More than one way of managing problems exist in many (if not most) clinical situations, and there is always the choice between providing an intervention and not doing so, i.e. acting conservatively or making a conscious decision to review the need to intervene at a further consultation. Where there is a perfunctory attempt to convey the existence of more than one option then a score of 1 should be give. A score of 2 should be given when the clinician conveys the sense that the options are valid and need to be considered in more depth (baseline skill level). A score of 3 should be given when the clinician explains ‘equipoise’ in more detail and that options have pros and cons that need to be considered. Where the clinician also explains ‘why’ choices are available e.g. there is genuine professional uncertainly as to the ‘best’ way of managing the problem (clinical equipoise) the behaviour will have been executed to a high standard and a score of 4 is given.

Item 3 The clinician assesses the patient’s preferred approach to receiving information to assist decision making (e.g. discussion in consultations, read printed material, assess graphical data, use videotapes or other media).

0 The behaviour is not observed.

1 A minimal attempt is made to exhibit the behaviour.

2 The clinician asks the patient about their preferred way of receiving information to assist decision.

3 The behaviour is exhibited to a good standard.

4 The behaviour is observed and executed to a high standard.
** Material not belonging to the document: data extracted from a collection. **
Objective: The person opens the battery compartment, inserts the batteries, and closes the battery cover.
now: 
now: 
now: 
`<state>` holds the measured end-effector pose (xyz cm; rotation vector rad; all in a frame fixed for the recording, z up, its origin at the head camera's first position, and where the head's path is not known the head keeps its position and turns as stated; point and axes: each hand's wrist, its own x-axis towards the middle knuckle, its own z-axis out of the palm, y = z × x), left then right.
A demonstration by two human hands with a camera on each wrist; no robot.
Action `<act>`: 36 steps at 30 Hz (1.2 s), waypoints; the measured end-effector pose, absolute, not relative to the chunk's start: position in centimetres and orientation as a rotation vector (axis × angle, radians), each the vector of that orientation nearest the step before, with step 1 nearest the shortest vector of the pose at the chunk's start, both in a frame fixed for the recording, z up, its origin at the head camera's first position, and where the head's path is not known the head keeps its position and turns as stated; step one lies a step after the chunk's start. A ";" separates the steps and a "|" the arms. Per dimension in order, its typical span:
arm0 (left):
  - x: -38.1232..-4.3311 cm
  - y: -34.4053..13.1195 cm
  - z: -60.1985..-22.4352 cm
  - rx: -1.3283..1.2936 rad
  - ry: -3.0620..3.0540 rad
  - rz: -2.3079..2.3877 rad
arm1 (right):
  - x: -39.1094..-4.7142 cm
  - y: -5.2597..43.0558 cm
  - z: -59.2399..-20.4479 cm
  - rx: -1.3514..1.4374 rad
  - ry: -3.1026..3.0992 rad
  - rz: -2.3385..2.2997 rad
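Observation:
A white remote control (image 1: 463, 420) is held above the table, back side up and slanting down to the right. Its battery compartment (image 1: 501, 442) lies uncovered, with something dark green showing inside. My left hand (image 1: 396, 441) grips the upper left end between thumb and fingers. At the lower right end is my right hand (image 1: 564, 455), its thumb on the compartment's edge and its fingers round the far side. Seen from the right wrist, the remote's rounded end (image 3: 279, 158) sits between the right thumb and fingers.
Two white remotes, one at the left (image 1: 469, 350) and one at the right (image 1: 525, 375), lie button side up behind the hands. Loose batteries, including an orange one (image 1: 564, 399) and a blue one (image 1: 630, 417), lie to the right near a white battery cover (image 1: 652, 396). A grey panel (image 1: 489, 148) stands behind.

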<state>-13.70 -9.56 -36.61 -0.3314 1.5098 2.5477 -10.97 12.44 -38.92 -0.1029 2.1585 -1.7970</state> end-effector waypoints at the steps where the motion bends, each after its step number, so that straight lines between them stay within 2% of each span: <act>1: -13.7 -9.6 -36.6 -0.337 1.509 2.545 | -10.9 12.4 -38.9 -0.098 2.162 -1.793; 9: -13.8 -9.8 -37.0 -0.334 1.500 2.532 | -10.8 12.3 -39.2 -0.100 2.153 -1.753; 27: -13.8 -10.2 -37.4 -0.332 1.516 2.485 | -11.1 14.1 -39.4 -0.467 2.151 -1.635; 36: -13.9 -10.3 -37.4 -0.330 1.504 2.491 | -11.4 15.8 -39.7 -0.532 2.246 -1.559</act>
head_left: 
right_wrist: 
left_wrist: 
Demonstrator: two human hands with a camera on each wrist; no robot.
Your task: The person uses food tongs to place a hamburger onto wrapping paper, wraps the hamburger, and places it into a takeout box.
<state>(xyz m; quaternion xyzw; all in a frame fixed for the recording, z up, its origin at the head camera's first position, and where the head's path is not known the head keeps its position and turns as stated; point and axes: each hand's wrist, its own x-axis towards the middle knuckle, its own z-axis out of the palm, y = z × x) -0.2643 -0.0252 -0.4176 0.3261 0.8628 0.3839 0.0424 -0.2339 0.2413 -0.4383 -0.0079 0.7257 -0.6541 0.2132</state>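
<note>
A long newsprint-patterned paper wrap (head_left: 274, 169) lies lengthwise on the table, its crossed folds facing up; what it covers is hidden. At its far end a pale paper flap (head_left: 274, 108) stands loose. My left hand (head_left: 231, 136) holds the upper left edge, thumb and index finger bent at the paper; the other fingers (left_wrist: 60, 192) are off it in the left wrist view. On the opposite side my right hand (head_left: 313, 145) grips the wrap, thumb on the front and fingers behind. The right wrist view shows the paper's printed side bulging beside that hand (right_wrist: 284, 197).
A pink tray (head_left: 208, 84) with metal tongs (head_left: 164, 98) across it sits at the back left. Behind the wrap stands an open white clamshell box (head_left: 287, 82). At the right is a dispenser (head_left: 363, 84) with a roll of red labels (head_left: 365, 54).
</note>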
Although it is entirely feasible for a clinician to exhibit all the behaviours outlined in this framework in one consultation, it is also recognised that the level of information exchange required to prepare patients for Using the OPTION instrument participation in decision making is time consuming and requires reflection about the implications. There are therefore many different approaches that can be used to achieve this purpose. In many instances, clinicians and patients wish to discuss the options and their characteristic in the relevant consultation so that decisions can be made and action taken. But there are also many other possible approaches, and the arrival of decisions aids that range from paper-based data to digital interactive methods are transforming the degree to which the process of information exchange, and therefore, decision making, is undertaken. Practitioners are becoming aware of these tools, and as they become more readily available to patients, clinicians will need to assess if patients wish to engage with these methods in order to participate more fully in decisions. A score of 2 (baseline skill level) would be given to the clinician who asks about the patient’s preferred method of receiving information. A score of 3 would be given for doing this behaviour well e.g. the clinician who states that there are many ways in which information can be conveyed, many of which need the patient to read outside the consultation, and who then assesses the patient’s preferred method. A score of 4 would be given for giving many examples of the types of information formats and media available for the patient, and then providing an opportunity for the patient to select their preferred method or methods.

Item 4 The clinician lists ‘options’, which can include the choice of ‘no action’.

0 The behaviour is not observed.

1 A minimal attempt is made to exhibit the behaviour.

2 The clinician lists options.

3 The behaviour is exhibited to a good standard.